> Exercise prompt
Find each line in the records below that contains the word "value", and copy it out.

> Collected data
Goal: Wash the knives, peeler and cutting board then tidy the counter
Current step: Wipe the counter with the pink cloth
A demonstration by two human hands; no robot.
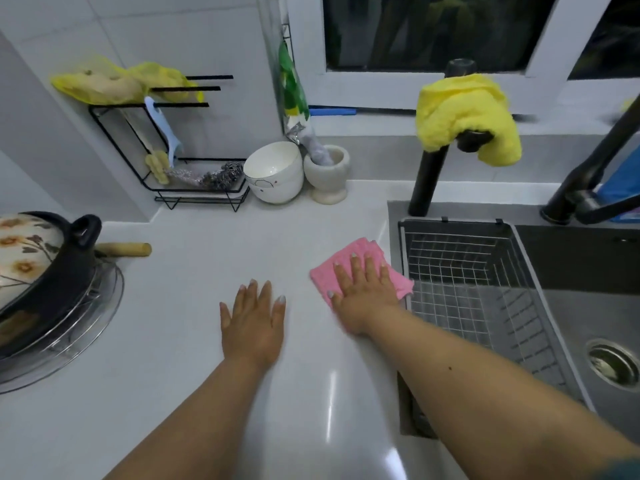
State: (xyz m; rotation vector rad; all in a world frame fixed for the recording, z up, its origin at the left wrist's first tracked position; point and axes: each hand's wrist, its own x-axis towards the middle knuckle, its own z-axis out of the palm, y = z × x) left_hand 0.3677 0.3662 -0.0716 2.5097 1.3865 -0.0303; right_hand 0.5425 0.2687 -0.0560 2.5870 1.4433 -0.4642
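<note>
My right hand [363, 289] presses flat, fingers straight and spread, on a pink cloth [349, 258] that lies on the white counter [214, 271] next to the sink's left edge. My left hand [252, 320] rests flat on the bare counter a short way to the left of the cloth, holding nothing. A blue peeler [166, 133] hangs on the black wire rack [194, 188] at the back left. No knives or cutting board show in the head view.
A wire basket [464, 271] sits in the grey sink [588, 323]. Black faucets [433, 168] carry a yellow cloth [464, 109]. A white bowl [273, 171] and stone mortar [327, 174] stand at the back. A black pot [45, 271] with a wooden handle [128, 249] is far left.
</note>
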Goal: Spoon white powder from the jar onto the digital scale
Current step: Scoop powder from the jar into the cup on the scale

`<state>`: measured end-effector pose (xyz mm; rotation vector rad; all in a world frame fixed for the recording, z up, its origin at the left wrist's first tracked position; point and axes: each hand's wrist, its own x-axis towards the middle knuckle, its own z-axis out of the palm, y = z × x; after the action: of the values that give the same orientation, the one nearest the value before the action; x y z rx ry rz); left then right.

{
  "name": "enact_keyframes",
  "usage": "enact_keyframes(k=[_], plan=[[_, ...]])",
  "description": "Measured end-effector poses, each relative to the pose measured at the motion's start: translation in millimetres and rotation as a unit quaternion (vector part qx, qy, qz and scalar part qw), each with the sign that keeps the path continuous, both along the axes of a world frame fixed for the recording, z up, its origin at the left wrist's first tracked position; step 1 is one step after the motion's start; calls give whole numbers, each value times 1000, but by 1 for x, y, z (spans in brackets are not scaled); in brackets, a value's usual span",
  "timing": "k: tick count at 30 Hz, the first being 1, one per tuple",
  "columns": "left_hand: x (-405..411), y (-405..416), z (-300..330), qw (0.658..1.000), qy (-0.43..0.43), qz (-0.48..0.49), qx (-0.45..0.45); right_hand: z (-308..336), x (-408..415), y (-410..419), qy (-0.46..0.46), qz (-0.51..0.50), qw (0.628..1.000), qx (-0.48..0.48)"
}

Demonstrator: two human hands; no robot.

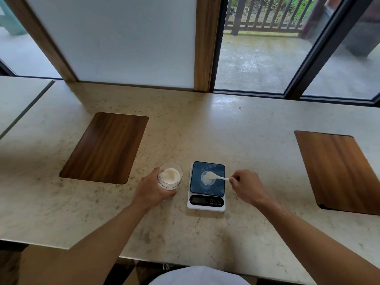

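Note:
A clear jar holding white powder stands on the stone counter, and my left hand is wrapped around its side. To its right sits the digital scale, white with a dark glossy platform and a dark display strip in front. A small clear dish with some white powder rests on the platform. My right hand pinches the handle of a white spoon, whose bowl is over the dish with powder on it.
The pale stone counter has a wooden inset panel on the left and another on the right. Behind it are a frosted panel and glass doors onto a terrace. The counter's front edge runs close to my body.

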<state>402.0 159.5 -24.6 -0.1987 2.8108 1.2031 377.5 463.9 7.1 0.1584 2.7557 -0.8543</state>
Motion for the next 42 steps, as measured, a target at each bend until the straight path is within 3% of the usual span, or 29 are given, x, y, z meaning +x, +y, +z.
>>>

> Solution for this exercise
`<state>`: measured end-effector pose (xyz mm; rotation vector rad; all in a world frame fixed for the recording, z up, its origin at the left wrist's first tracked position; point and axes: each hand's wrist, its own x-axis towards the middle knuckle, its own z-axis out of the palm, y = z × x; after the action: of the values that give the same orientation, the one nearest the value before the action; x y z rx ry rz); left then right.
  "description": "Measured end-effector poses, each relative to the pose measured at the motion's start: translation in millimetres and rotation as a unit quaternion (vector part qx, qy, qz and scalar part qw), each with the sign that keeps the path continuous, both along the axes of a world frame fixed for the recording, z up, its origin at the left wrist's first tracked position; step 1 is one step after the motion's start; calls give whole numbers, each value times 1000, but by 1 for x, y, z (spans in brackets are not scaled); in brackets, a value's usual span",

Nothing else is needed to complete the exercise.